Florida Panhandle Nurse Practitioner Coalition

Florida could get $39 million to help with state employee health insurance costs

Posted almost 15 years ago by Stanley F Whittaker

Florida has been approved to participate in a program that could lower its state employee health insurance costs by nearly $40 million in the next two years but is made possible by the federal health care overhaul legislative leaders have decried as unconstitutional. 

The U.S. Department of Health and Human Services announced in an October press release that it had accepted the Department of Management Services request to participate in the $5 billion program meant to lower the costs of employer sponsored health insurance coverage for early retirees who aren’t eligible for Medicare. 

The Early Retiree Reinsurance program pays participants for 80 percent of the medical claims ranging between $15,000 and $90,000 incurred by early retirees and their spouses.

The DMS application notes the state group plan provides coverage for chronic conditions such as diabetes, coronary artery disease, joint replacement, depression and renal failure among other conditions that result in bills exceeding $15,000. It estimates that for 2010 “proceeds” to the early retiree reinsurance program could equal $26.3 million and in 2011 the state could receive $23.1 million. 

The grant application says the dollars would be used to offset the costs of future premium increases for all employees as it doesn’t distinguish its retirees from active employees.

The Legislature took steps last year to bring into control a projected deficit in the state employee health insurance trust fund -- which helps pay the costs of state employee health benefits.

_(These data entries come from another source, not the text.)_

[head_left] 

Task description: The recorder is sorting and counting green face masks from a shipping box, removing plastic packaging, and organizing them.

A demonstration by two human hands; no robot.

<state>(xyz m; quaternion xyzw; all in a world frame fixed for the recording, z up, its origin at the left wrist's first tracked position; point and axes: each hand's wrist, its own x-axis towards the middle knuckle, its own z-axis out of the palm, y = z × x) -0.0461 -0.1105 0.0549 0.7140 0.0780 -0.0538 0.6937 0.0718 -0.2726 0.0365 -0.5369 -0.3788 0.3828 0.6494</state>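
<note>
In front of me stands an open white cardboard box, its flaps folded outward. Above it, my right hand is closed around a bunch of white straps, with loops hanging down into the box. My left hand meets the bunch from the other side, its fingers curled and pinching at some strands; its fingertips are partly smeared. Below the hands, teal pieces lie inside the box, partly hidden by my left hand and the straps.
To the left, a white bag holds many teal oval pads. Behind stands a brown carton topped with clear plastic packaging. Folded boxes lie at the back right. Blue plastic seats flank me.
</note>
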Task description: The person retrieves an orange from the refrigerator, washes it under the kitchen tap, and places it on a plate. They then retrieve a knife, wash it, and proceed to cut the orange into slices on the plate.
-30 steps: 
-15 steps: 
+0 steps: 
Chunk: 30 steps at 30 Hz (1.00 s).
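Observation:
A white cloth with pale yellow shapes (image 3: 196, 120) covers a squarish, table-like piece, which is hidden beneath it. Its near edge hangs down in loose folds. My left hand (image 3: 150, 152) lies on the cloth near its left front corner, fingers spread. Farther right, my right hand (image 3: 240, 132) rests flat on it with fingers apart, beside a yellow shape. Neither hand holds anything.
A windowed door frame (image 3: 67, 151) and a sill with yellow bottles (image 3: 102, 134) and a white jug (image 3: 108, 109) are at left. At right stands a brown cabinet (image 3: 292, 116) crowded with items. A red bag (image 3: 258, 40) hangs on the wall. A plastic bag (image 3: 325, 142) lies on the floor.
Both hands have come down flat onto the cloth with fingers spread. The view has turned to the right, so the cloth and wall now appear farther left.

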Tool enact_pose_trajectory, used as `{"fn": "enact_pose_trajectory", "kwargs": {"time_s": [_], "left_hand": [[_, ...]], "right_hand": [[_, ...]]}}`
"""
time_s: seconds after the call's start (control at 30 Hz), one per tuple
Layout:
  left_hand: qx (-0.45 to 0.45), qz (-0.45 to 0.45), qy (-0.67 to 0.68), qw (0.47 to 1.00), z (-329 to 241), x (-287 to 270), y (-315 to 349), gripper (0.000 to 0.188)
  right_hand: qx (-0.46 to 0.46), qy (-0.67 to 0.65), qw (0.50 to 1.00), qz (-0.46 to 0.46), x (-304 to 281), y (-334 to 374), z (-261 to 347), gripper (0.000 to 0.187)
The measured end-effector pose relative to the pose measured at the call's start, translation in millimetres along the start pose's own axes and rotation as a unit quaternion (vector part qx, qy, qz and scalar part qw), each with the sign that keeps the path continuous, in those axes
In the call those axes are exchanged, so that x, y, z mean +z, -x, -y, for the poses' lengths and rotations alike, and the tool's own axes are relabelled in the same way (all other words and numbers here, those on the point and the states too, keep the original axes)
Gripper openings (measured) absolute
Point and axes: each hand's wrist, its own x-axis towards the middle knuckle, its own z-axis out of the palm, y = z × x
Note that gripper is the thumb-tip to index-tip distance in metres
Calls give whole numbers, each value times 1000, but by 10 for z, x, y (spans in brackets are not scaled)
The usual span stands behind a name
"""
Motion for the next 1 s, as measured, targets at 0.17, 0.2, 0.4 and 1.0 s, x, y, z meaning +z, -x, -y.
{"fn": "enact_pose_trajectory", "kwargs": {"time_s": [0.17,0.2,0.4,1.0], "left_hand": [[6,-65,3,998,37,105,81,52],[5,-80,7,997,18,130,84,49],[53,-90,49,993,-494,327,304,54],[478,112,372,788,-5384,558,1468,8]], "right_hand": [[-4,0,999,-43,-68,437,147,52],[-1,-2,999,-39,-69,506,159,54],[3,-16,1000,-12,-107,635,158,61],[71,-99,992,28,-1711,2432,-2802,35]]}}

The latest economic analysis shows that the fund will be in the black for 2011-12 but is expected to run a $334.5 million deficit in 2012-13 and a $583.1 millin deficit in 2013-14. 

Legislative leaders have criticized the federal health care overhaul and Attorney General Bill McCollum has led a legal challenge to overturn it. But many Florida agencies have been applying for the grant dollars made possible under the sweeping reform bill.

The Office of Insurance Regulation received a nearly $1 million grant to help better regulate insurance rates, and the Agency for Health Care Administration has been awarded grants worth more than $4 million, including a $1 million grant to study the development of insurance exchanges.

In response incoming House Speaker Dean Cannon last week sent a letter to all state agencies asking that they give the Florida Legislature a full accounting of everything they have done in connection with the Affordable Care Act.

He also demanded that no agencies take any steps past Nov. 15 without notifying and consulting the Florida Legislature.

Katie Betta, a spokeswoman for Cannon, said on Friday that his letter did not "take a specific policy position in individual components" related to the health care overhaul but "rather to highlight that as a whole the current tools for authorizing policy-related actions are not sufficient for a massive policy shifts that affects 1/6 of the economy." Betta added that Cannon wants to make sure that lawmakers are provided information about what state agencies are doing.

Linda McDonald, a spokeswoman for DMS, said department won’t do anything with the state group insurance plan until it receives approval from the Legislature.

The Early Retiree Reinsurance Program is a temporary program that expires January 2014 when early retirees could purchase health insurance policies through an exchange.

More than 130 Florida employers, including some large ones such as Blue Cross and Blue Shield of Florida and CSX, as well as a spate of communities and municipalities, have applied to participate in the program. According to the HHS release, 130 companies Florida organizations have been accepted into reinsurance pool.